Shares of Sandisk may have confirmed a major Elliott Wave bottom after completing a near-perfect zigzag correction into Fibonacci exhaustion and then exploding higher through key reversal resistance levels. What initially appeared to be a violent corrective collapse now increasingly resembles a textbook Wave C capitulation low followed by the beginning of a powerful impulsive recovery.
The corrective structure began with Wave A falling sharply from 1600 down to 1362, producing a steep 238-point selloff that broke bullish momentum and triggered widespread liquidation across semiconductor and AI-related technology names. The decline reflected broader market volatility as investors aggressively reduced exposure to high-beta growth stocks after an extended rally phase.
After reaching 1362, SNDK staged a rebound rally back to approximately 1513, forming what many Elliott Wave analysts interpreted as a classic Wave B countertrend rally. In Elliott Wave theory, Wave B rallies often restore temporary bullish confidence before the final emotional Wave C decline unfolds.
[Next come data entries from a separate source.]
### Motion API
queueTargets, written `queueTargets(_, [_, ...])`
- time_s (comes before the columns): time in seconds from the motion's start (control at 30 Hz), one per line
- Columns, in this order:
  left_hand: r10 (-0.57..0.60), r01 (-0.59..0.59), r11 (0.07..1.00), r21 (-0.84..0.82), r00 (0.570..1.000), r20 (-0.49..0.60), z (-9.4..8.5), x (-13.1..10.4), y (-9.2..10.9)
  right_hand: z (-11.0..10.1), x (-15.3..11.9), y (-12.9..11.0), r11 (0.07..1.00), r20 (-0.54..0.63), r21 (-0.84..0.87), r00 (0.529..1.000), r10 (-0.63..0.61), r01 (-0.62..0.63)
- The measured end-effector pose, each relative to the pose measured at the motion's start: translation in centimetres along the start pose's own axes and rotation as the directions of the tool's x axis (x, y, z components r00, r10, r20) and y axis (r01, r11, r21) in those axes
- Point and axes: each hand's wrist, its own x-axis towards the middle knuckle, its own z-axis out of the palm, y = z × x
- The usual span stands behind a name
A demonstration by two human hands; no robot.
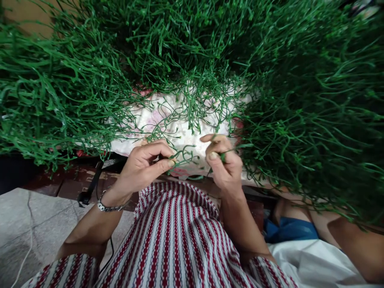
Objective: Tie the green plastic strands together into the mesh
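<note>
On my feed, I could read no lettering, label or number from upper left to lower right.

A pale grey floor point(15, 224) fills the lower left of the frame, crossed by thin dark lines that look like tile joints. A white cord point(30, 245) trails over it near the left edge. Above the floor runs a worn, reddish-brown ledge point(72, 184), its paint or finish scuffed, with a slim black bar point(93, 185) slanting down across it. The middle of the frame holds a surface point(120, 146) spread with a white cloth point(154, 117) printed with pink and red flowers. A plain tan panel point(28, 17) shows in the upper left corner; whether it is wall or furniture is unclear. Light falls brightest on the central cloth, while the right side sits in shade.
</note>
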Motion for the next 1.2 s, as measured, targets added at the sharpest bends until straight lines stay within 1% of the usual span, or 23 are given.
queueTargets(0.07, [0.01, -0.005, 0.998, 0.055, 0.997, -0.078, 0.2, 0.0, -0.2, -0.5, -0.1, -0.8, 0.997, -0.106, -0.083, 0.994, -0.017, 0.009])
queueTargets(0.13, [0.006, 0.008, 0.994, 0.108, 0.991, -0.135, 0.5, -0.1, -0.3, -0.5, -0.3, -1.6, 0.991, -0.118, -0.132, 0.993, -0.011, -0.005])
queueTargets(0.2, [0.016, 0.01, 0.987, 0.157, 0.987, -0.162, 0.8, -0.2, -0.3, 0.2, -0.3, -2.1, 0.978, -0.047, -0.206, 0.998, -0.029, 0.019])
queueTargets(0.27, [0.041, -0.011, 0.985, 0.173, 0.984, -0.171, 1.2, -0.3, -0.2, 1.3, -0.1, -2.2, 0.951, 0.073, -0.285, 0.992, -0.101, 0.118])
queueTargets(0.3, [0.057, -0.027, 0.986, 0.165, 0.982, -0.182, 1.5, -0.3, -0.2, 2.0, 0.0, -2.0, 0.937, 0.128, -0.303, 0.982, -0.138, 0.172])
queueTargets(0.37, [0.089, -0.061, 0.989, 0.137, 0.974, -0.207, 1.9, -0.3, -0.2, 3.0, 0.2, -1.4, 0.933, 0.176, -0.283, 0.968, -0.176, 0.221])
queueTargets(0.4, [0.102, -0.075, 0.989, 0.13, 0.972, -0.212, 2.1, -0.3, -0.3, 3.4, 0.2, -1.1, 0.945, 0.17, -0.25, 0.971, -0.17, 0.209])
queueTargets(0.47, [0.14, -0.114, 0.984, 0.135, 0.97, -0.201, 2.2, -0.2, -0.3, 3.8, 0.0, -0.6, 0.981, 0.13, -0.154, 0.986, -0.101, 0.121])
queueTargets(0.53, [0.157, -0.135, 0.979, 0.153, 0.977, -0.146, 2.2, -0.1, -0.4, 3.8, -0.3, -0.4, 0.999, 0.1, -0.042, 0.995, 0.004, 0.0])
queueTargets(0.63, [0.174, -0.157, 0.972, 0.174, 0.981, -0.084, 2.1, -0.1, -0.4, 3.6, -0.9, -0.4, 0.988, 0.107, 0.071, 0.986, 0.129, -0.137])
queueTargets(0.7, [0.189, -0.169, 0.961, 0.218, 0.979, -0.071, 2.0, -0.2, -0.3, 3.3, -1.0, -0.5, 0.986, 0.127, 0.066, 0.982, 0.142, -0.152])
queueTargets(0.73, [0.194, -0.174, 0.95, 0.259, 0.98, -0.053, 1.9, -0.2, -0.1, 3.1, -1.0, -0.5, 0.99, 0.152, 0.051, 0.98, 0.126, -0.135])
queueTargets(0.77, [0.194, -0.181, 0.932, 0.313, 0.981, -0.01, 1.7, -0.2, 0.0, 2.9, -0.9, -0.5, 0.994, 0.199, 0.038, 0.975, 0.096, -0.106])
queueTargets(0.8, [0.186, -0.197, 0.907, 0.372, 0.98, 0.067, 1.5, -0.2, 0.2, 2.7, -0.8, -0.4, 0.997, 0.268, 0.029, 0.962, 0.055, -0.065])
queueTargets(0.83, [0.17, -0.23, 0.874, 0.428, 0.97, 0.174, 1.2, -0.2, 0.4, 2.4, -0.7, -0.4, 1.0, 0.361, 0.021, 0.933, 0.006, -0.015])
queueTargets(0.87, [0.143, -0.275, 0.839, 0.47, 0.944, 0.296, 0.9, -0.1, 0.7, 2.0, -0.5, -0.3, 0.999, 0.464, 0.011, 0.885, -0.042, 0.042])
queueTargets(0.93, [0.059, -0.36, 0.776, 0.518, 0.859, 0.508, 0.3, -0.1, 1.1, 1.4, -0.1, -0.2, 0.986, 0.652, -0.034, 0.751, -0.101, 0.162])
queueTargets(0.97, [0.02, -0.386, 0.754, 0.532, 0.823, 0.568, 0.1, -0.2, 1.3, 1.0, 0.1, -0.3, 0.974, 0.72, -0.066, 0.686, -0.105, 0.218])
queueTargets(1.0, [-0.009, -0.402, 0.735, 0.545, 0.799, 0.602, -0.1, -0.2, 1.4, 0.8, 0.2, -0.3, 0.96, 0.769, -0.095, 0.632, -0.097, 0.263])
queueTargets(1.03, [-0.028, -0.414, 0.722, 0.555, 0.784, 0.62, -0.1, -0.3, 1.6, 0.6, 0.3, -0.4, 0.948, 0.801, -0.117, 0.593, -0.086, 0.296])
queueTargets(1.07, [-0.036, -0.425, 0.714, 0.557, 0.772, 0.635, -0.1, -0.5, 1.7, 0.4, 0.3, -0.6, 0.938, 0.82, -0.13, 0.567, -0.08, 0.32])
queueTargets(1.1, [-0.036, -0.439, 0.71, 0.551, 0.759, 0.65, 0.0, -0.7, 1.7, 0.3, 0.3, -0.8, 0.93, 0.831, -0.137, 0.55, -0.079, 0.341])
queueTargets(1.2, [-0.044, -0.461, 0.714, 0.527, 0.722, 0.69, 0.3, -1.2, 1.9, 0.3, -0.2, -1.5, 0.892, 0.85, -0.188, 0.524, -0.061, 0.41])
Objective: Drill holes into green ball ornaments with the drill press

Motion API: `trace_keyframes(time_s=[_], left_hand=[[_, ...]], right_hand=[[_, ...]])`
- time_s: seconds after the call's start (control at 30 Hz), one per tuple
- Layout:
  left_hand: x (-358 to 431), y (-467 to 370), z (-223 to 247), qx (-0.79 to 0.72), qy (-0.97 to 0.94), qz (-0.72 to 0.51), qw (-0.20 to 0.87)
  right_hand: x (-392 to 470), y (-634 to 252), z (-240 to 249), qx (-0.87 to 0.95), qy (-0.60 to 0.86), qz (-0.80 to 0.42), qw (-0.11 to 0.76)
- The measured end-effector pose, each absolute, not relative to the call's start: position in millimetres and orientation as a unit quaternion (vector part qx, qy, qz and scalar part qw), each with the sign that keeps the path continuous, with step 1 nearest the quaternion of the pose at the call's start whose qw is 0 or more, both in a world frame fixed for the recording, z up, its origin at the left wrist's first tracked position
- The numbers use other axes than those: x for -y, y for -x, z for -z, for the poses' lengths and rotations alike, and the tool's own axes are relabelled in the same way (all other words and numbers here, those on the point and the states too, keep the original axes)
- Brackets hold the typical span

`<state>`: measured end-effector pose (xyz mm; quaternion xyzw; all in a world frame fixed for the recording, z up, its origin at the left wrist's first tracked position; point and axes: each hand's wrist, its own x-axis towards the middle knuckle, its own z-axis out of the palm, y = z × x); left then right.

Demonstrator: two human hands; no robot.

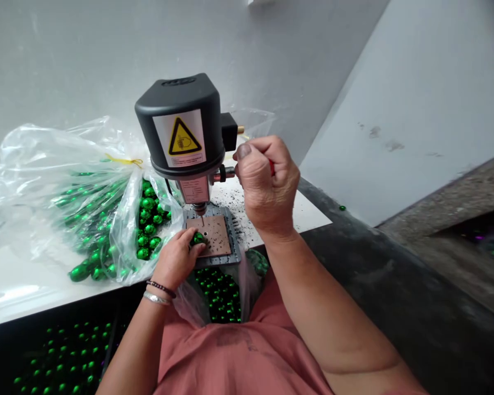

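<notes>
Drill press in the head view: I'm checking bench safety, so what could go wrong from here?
The left hand holds a green ball close to the drill bit, so a slip might injure it.
Only that hand visibly steadies the round ball, so it could spin or roll.
Dark chips litter the plate and might make the ball sit unevenly.

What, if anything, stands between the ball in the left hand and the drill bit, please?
Nothing visible does: the left hand holds the ball at the plate, close to the drill bit. Black flakes lie scattered on the plate.
</notes>
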<state>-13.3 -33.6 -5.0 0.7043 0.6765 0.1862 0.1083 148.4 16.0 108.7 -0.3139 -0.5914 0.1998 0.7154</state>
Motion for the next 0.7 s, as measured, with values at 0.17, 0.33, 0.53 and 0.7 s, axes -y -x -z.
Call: trace_keyframes(time_s=[0.17,0.33,0.53,0.7], left_hand=[[33.9,19.3,-3.4,-0.690,-0.713,-0.117,0.041],[36.9,22.0,-10.7,-0.656,-0.753,-0.029,0.036],[35.0,24.2,-1.8,-0.648,-0.758,-0.052,0.051],[32.4,23.1,-1.4,-0.666,-0.727,-0.151,0.074]], right_hand=[[-16.5,-148.6,-108.1,0.594,0.311,-0.199,0.715],[-17.7,-148.2,-106.4,0.592,0.302,-0.197,0.721],[-17.8,-148.3,-105.4,0.592,0.307,-0.200,0.718],[-17.1,-148.9,-105.0,0.595,0.306,-0.206,0.714]])
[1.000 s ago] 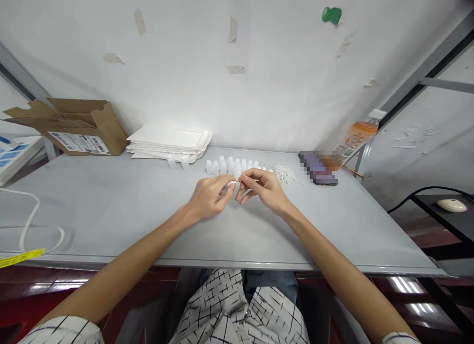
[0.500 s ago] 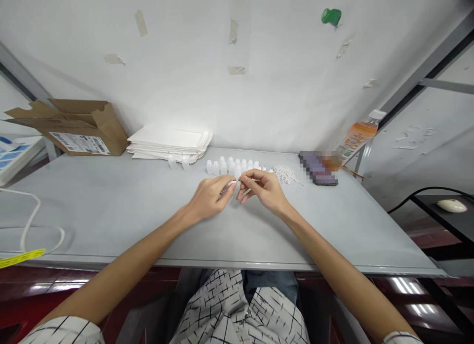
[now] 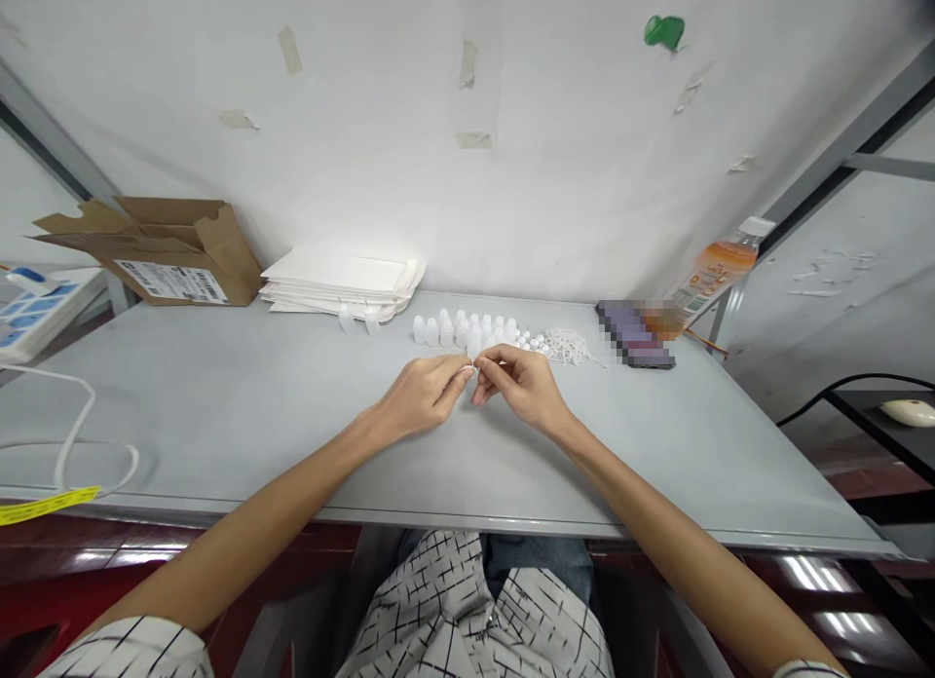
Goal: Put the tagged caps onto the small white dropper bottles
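Observation:
My left hand (image 3: 428,394) is closed in a pinch on a small white piece (image 3: 467,368), most of it hidden by the fingers. Right at its tip, my right hand (image 3: 520,384) pinches thumb against forefinger; whatever is between them is too small to make out. The fingertips of both hands meet above the table. Just behind them stand several small translucent white bottles (image 3: 445,329) in rows. To their right lie small white parts with metallic bits (image 3: 533,341) and a tangled heap of thin white cords (image 3: 568,347).
On the grey table (image 3: 241,415) are an open cardboard box (image 3: 182,254), a stack of white sheets (image 3: 336,279) and a phone (image 3: 634,335). An orange drink bottle (image 3: 712,274) leans at the right. A white cable (image 3: 73,434) loops at the left.
The view has shifted slightly, so the scene sits a little further right. My hands stay together, fingertips slightly closer, and the small parts behind my right hand show more.

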`<action>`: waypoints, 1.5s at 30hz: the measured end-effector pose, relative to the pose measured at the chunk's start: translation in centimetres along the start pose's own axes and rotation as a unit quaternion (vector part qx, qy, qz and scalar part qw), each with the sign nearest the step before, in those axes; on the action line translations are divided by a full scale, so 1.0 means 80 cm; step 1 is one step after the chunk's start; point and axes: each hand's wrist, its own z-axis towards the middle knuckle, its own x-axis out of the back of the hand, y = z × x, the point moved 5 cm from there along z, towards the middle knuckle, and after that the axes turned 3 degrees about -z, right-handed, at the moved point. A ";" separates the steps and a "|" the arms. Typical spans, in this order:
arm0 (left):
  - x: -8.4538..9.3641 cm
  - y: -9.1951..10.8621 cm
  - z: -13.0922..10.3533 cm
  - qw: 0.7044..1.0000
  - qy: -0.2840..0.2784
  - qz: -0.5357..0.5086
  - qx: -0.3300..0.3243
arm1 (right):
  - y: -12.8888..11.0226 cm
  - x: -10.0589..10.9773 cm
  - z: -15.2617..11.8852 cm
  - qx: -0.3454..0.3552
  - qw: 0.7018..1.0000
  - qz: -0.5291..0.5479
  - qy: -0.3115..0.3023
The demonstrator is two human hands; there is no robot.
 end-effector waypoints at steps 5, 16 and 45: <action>-0.005 -0.003 -0.003 1.000 -0.008 0.013 -0.013 | 0.003 -0.003 -0.001 -0.008 1.000 0.003 -0.004; -0.009 -0.008 -0.005 0.999 -0.039 -0.012 -0.013 | 0.010 -0.006 -0.003 -0.031 0.999 0.008 -0.044; 0.029 -0.024 0.011 0.995 0.064 -0.056 0.057 | -0.019 0.043 0.011 -0.033 0.994 0.058 0.081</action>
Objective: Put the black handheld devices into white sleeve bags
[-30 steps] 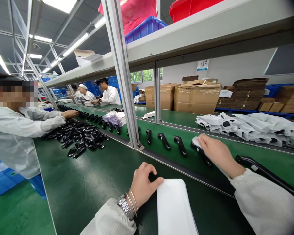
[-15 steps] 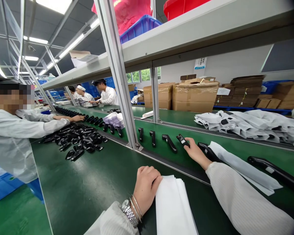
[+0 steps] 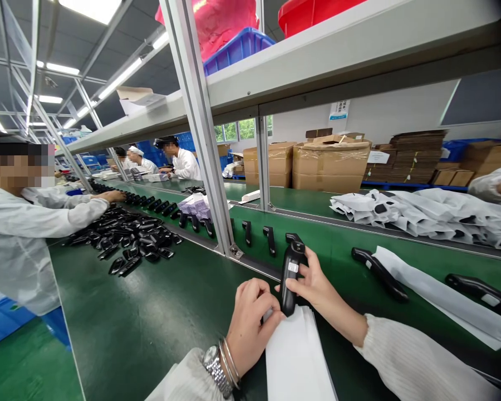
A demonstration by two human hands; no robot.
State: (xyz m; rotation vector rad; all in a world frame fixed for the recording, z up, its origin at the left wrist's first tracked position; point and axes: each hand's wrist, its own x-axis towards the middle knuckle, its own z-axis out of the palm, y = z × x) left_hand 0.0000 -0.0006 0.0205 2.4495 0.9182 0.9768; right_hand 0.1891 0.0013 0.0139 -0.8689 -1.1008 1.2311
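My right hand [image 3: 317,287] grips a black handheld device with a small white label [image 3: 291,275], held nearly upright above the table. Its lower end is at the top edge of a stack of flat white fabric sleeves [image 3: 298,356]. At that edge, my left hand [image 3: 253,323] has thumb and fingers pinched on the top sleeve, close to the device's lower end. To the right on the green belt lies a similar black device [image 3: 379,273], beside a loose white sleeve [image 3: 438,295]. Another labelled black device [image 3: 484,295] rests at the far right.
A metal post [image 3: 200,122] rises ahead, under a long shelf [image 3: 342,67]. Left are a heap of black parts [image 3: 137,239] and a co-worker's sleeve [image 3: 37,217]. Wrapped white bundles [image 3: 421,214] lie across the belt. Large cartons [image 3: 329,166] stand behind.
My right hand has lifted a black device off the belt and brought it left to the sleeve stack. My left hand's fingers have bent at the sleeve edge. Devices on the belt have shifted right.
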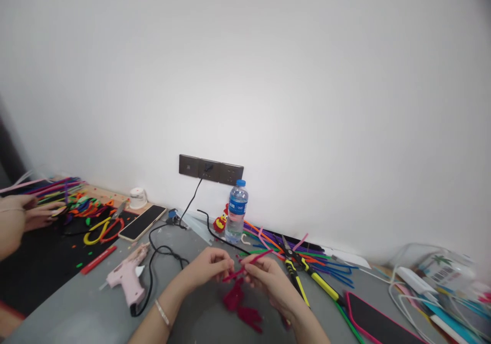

Using traditional wave symmetry analysis, traders then projected a likely Wave C termination target by measuring equality between Wave A and Wave C.
C = A = 238
Applying that same 238-point decline from the Wave B high near 1513 generated a precise downside projection near 1275.
1513 - 238 = 1275
Many analysts also identified a broader support region around 1282–1292 due to overlapping Fibonacci retracements and structural support. What made the setup especially compelling, however, was that the stock reached an intraday low of exactly 1275 before reversing higher almost immediately.
That precise touch of the Wave A equals Wave C target dramatically strengthened the argument that the zigzag correction had reached exhaustion.
Adding even more significance to the setup was the apparent formation of an ending diagonal during the final stages of the Wave C decline. Ending diagonals are among the most important exhaustion patterns in Elliott Wave analysis because they frequently appear at major turning points where selling momentum begins collapsing even while price makes marginal new lows.
An ending diagonal typically signals that:
bearish momentum is weakening
wave overlap is increasing
emotional capitulation is intensifying
sellers are becoming exhausted
Those conditions often emerge directly before major reversals.
The strongest confirmation signal came today.
After bottoming at 1275, SNDK rallied aggressively and successfully broke above approximately 1430, which represented the top of Wave 1 from the initial rebound off the lows. In Elliott Wave analysis, reclaiming the top of Wave 1 following an ending diagonal often serves as powerful evidence that the correction has fully completed and that a new impulsive structure higher may already be underway.
Now, with the stock trading around 1480, momentum appears to be accelerating rapidly away from the capitulation low.
Technically, several major bullish signals are now aligning simultaneously:
Wave C achieved precise equality with Wave A
The stock bottomed exactly at 1275
A probable ending diagonal formed into the low
Price violently reversed from Fibonacci exhaustion
The top of Wave 1 near 1430 was reclaimed
Momentum continues expanding with price now near 1480
That combination represents one of the cleaner Elliott Wave reversal structures traders can encounter.
From a psychological standpoint, the move reflects a classic transition from panic to disbelief. During the final stages of the decline, sentiment likely became overwhelmingly bearish as traders assumed the stock would continue collapsing lower. Instead, the market completed its corrective structure precisely into Fibonacci support, exhausted sellers through the ending diagonal, and then reversed sharply higher before most participants were emotionally prepared for the move.
The semiconductor sector itself remains strongly tied to long-term artificial intelligence infrastructure growth, cloud computing expansion, and increasing demand for advanced storage and memory systems. Because of that broader backdrop, many Elliott Wave analysts continue viewing sharp corrections in semiconductor leaders as reset phases within larger bullish cycles rather than the beginning of secular bear markets.
If the current interpretation is correct, SNDK may now be transitioning out of a completed Wave 4 correction and into the early stages of a new impulsive advance higher. In Elliott Wave structure, reversals following completed ending diagonals are often extremely aggressive because short sellers rush to cover positions while sidelined buyers rapidly re-enter.
Confirmation will still matter moving forward. Traders will now watch whether SNDK can continue holding above the reclaimed 1430 breakout zone while building higher highs and higher lows. Strong volume expansion, improving relative strength, and continued leadership within the semiconductor sector would all strengthen the bullish case.
For now, however, the evidence increasingly suggests that SNDK may have completed a near-perfect zigzag bottom. The stock hit the exact Wave A equals Wave C projection, formed an ending diagonal into the low, reclaimed major resistance, and rapidly accelerated higher afterward.
With shares already trading near 1480 after bottoming at 1275, the reversal now appears increasingly consistent with the beginning of a much larger recovery phase rather than merely a temporary bounce.